▶ **Exercise**:
Output the entries below without any alteration.

=-=-=-=-=

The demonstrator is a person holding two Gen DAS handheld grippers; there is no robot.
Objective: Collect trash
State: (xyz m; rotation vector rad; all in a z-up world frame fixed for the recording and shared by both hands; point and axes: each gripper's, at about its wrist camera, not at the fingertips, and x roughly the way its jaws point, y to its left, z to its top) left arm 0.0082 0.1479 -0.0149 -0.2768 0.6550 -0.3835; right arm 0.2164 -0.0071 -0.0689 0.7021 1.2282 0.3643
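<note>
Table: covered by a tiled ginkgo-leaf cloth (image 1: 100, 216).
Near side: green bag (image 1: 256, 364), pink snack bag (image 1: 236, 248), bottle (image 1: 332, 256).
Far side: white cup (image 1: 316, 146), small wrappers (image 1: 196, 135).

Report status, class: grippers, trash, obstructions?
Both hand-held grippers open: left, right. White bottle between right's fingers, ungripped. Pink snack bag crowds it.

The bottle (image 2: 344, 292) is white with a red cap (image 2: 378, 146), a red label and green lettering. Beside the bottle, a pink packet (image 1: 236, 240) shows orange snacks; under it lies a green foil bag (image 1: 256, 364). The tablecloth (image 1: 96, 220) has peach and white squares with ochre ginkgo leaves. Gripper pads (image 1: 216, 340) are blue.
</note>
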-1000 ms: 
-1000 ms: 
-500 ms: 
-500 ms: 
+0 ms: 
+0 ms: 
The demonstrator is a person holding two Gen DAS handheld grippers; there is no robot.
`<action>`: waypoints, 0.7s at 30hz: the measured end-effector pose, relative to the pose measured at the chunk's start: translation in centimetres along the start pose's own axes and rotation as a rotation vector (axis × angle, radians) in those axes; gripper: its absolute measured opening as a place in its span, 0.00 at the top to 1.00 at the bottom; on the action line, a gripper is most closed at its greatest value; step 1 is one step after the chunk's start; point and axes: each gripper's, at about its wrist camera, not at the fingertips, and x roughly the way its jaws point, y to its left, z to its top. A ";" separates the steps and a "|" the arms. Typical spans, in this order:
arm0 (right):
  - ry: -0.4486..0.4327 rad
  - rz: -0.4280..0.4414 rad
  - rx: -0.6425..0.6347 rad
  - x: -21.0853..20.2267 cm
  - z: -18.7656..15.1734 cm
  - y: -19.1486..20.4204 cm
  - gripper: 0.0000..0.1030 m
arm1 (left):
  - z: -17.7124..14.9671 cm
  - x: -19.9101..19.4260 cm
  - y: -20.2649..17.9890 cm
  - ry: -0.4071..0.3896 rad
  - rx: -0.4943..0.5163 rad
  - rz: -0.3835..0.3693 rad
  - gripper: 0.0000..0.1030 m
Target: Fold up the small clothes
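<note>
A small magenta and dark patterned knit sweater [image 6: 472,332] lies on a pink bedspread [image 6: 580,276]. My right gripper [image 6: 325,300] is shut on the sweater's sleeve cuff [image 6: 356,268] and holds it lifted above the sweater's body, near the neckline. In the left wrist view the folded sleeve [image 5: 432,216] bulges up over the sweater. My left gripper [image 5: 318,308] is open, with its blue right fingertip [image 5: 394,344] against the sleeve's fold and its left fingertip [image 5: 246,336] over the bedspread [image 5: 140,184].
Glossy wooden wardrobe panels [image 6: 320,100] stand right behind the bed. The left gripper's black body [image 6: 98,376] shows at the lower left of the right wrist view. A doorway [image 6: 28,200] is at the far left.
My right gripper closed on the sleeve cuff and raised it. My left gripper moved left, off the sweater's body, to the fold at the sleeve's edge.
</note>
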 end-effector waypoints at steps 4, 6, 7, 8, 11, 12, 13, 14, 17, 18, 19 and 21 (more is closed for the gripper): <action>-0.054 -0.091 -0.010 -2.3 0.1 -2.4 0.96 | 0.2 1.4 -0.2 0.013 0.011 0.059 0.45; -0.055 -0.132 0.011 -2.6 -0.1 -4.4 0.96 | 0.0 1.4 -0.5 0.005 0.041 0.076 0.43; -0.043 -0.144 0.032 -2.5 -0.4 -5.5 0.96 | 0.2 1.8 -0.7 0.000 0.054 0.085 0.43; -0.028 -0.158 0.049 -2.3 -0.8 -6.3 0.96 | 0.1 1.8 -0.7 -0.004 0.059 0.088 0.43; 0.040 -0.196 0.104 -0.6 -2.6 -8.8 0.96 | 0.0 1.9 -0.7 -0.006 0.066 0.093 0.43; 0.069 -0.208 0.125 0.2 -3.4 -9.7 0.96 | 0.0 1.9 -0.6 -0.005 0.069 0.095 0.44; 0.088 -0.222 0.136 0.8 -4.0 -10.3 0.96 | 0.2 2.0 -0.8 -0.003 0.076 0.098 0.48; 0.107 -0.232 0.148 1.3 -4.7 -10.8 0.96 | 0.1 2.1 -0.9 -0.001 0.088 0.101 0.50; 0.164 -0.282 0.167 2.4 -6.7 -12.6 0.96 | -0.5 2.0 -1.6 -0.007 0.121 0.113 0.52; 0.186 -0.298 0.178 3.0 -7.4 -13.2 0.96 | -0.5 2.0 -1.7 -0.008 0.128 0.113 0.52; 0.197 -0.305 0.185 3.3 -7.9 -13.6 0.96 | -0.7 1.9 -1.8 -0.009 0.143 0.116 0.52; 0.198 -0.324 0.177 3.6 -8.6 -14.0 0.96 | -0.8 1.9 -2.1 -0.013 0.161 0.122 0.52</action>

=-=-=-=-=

▶ **Solution to the exercise**:
The demonstrator is a person holding two Gen DAS handheld grippers; there is no robot.
Objective: Collect trash
State: (xyz m; rotation vector rad; all in a z-up world frame fixed for the recording and shared by both hands; point and axes: each gripper's, at about its wrist camera, not at the fingertips, and x roughly the way its jaws point, y to its left, z to its top) left arm 0.0082 0.1479 -0.0149 -0.2768 0.6550 -0.3835; right arm 0.2164 -0.0071 -0.0689 0.7021 1.2282 0.3643
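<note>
Table: covered by a tiled ginkgo-leaf cloth (image 1: 100, 216).
Near side: green bag (image 1: 256, 364), pink snack bag (image 1: 236, 248), bottle (image 1: 332, 256).
Far side: white cup (image 1: 316, 146), small wrappers (image 1: 196, 135).

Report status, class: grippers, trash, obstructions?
Both hand-held grippers open: left, right. White bottle between right's fingers, ungripped. Pink snack bag crowds it.

The bottle (image 2: 344, 292) is white with a red cap (image 2: 378, 146), a red label and green lettering. Beside the bottle, a pink packet (image 1: 236, 240) shows orange snacks; under it lies a green foil bag (image 1: 256, 364). The tablecloth (image 1: 96, 220) has peach and white squares with ochre ginkgo leaves. Gripper pads (image 1: 216, 340) are blue.
</note>
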-1000 ms: 
-1000 ms: 
-500 ms: 
-500 ms: 
+0 ms: 
+0 ms: 
The demonstrator is a person holding two Gen DAS handheld grippers; there is no robot.
`<action>`: waypoints, 0.7s at 30hz: the measured end-effector pose, relative to the pose measured at the chunk's start: translation in centimetres along the start pose's own axes and rotation as a rotation vector (axis × angle, radians) in those axes; gripper: its absolute measured opening as a place in its span, 0.00 at the top to 1.00 at the bottom; on the action line, a gripper is most closed at its greatest value; step 1 is one step after the chunk's start; point and axes: each gripper's, at about its wrist camera, not at the fingertips, and x roughly the way its jaws point, y to its left, z to its top. A ";" separates the steps and a "|" the arms. Typical spans, in this order:
arm0 (right):
  - ry: -0.4486..0.4327 rad
  - rz: -0.4280..0.4414 rad
  - rx: -0.6425..0.6347 rad
  - x: -21.0853..20.2267 cm
  - z: -18.7656..15.1734 cm
  - y: -19.1486..20.4204 cm
  - gripper: 0.0000..0.1030 m
arm1 (left):
  - z: -17.7124..14.9671 cm
  - x: -19.9101..19.4260 cm
  - y: -20.2649..17.9890 cm
  - ry: -0.4071..0.3896 rad
  - rx: -0.4943..0.5163 rad
  - rz: -0.3835..0.3693 rad
  - gripper: 0.0000..0.1030 m
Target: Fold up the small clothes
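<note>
A small magenta and dark patterned knit sweater [image 6: 472,332] lies on a pink bedspread [image 6: 580,276]. My right gripper [image 6: 325,300] is shut on the sweater's sleeve cuff [image 6: 356,268] and holds it lifted above the sweater's body, near the neckline. In the left wrist view the folded sleeve [image 5: 432,216] bulges up over the sweater. My left gripper [image 5: 318,308] is open, with its blue right fingertip [image 5: 394,344] against the sleeve's fold and its left fingertip [image 5: 246,336] over the bedspread [image 5: 140,184].
Glossy wooden wardrobe panels [image 6: 320,100] stand right behind the bed. The left gripper's black body [image 6: 98,376] shows at the lower left of the right wrist view. A doorway [image 6: 28,200] is at the far left.
My right gripper closed on the sleeve cuff and raised it. My left gripper moved left, off the sweater's body, to the fold at the sleeve's edge.
</note>
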 end-effector waypoints at steps 4, 6, 7, 8, 11, 12, 13, 14, 17, 18, 19 and 21 (more is closed for the gripper): <action>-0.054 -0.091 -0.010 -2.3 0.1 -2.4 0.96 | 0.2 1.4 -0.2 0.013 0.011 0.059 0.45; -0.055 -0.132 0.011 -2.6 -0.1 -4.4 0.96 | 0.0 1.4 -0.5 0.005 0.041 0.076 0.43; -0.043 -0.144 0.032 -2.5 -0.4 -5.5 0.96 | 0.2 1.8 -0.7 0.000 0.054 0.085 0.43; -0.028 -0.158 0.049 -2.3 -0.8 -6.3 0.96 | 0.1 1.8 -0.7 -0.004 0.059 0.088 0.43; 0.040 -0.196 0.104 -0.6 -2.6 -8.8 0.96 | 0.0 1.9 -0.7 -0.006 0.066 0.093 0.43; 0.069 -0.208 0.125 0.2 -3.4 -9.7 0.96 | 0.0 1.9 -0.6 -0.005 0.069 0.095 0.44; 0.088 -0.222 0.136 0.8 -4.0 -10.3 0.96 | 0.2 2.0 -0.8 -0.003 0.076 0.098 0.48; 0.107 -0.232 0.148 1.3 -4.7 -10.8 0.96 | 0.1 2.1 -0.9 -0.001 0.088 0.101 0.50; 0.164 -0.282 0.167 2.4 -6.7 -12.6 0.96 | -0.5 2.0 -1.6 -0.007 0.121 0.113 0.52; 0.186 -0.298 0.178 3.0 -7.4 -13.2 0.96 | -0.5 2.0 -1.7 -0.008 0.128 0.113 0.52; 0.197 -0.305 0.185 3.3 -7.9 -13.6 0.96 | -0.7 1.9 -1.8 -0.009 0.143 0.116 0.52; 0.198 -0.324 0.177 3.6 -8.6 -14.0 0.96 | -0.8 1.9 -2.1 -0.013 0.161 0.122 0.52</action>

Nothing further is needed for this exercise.